Write a program that takes in a run-length encoded string of P for passing and N for no passing, and prints an ASCII version of the corresponding road. Except for the center line, the road always has the same pattern, which can be easily inferred from the examples below.

There will be a positive decimal number before each P and N in the input string. This number defines the length of the passing or no passing region of the current part of the road.

Examples

An input of 12N would produce 12 columns of no passing road (center line all =):

____________


============

____________

An input of 12P would produce 12 columns of passing road (center line - repeating):

____________


- - - - - - 

____________

Passing and no passing can then be combined, e.g. 4N4P9N7P1N1P2N2P would produce:

______________________________


====- - =========- - - -=-==- 

______________________________

These are 4 no passing columns, then 4 passing, then 9 no passing, etc.

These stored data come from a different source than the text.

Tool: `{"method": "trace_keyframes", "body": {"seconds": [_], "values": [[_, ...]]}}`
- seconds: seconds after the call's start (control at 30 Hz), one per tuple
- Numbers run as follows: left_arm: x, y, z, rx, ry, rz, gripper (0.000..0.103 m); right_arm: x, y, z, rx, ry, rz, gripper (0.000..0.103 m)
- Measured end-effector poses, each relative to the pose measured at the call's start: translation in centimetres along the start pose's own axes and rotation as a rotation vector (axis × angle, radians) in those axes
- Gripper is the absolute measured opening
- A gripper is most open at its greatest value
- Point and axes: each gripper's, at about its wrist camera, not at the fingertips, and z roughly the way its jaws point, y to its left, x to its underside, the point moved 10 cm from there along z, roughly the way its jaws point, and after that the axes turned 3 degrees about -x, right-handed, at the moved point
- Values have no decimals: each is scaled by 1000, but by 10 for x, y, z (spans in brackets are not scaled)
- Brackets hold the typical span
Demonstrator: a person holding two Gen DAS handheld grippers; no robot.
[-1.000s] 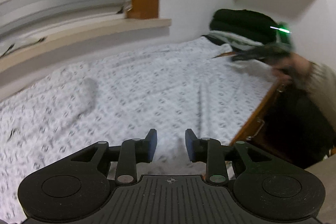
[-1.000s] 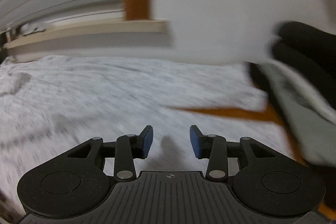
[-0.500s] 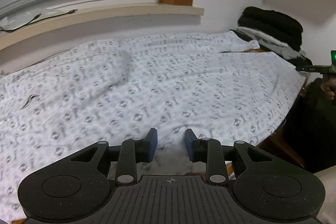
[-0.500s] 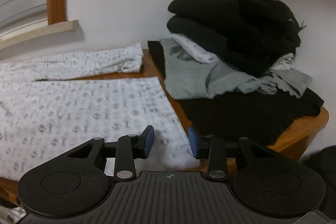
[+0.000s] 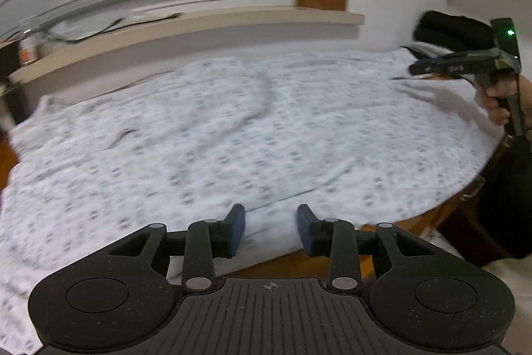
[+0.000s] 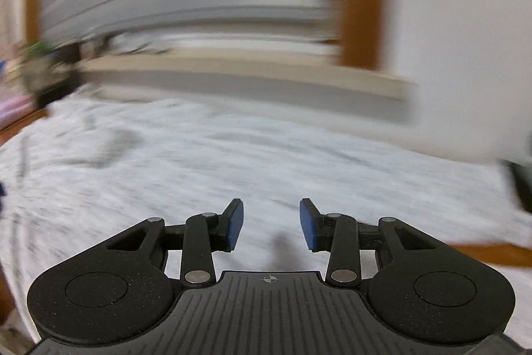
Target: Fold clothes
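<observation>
A white patterned garment [image 5: 252, 135] fills mid-frame – spread on a wooden table [image 5: 429, 218]. Left gripper [image 5: 271, 230] and right gripper [image 6: 271, 227] hover over it, jaws empty and opening – pads apart

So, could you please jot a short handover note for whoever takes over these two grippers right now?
Left gripper: jaws opening, nothing between them, over the near edge of the patterned garment.
Right gripper: jaws opening, empty, above the same cloth; views are blurred.
Garment lies spread flat on the wooden table.
A dark clothes pile sits at the far right corner.
Done: garment laid out.
Left: every fold.
</observation>
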Motion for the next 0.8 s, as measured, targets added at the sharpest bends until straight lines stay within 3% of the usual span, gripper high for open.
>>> {"method": "trace_keyframes", "body": {"seconds": [0.07,0.27,0.33,0.4,0.47,0.53,0.67,0.8], "values": [[6,14,-3,-33,12,-18,38,-6,34,30,-60,36,-44,39],[22,49,-20,-89,45,-53,42,-3,73,71,-90,103,-105,39],[22,51,-25,-78,31,-65,35,-3,69,71,-99,99,-83,40],[19,44,-26,-41,18,-66,22,-2,65,71,-91,107,-67,41],[13,34,-23,-19,8,-56,22,-1,63,71,-106,114,-46,41],[9,24,-16,-7,7,-38,23,-1,63,72,-104,116,-42,44],[8,17,-1,-23,17,-6,43,0,62,73,-106,118,-32,46],[10,16,3,-37,17,41,40,0,62,74,-112,119,-25,47]]}}
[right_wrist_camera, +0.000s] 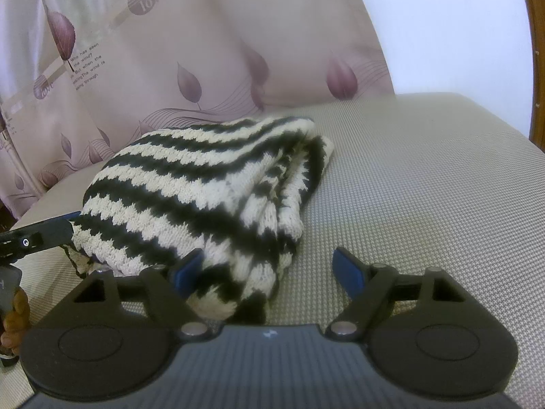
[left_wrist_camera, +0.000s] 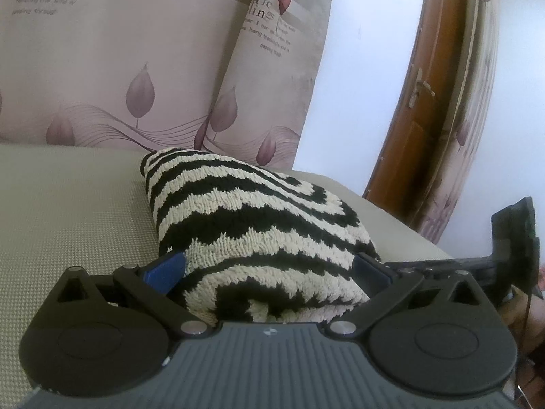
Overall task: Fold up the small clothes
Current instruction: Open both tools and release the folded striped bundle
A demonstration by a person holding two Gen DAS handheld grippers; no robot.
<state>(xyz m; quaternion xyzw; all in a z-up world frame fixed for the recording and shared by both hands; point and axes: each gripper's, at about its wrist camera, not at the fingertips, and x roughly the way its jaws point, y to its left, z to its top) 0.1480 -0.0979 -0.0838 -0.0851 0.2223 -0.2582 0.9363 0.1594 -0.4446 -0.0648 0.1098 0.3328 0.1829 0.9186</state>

Note that a passing zone always starts with a dash (-) on the leftmost side, not a space ( ). This is required.

Details

  • The input will never have two N zones or two P zones in a row. e.g. 4P5P will never occur.
  • You don't need to support letters without a leading positive number. Plain P will always be 1P, plain N will always be 1N.
  • There may be trailing spaces as long as they do not extend beyond the final column of the road. There may be one optional trailing newline.
  • Instead of a program, you may write a function that takes in the run-length encoded string and prints or returns the ASCII road.
  • Takes input in any standard way (stdin, command line, function arg).

The shortest code in bytes wins. Tiebreaker is earlier post.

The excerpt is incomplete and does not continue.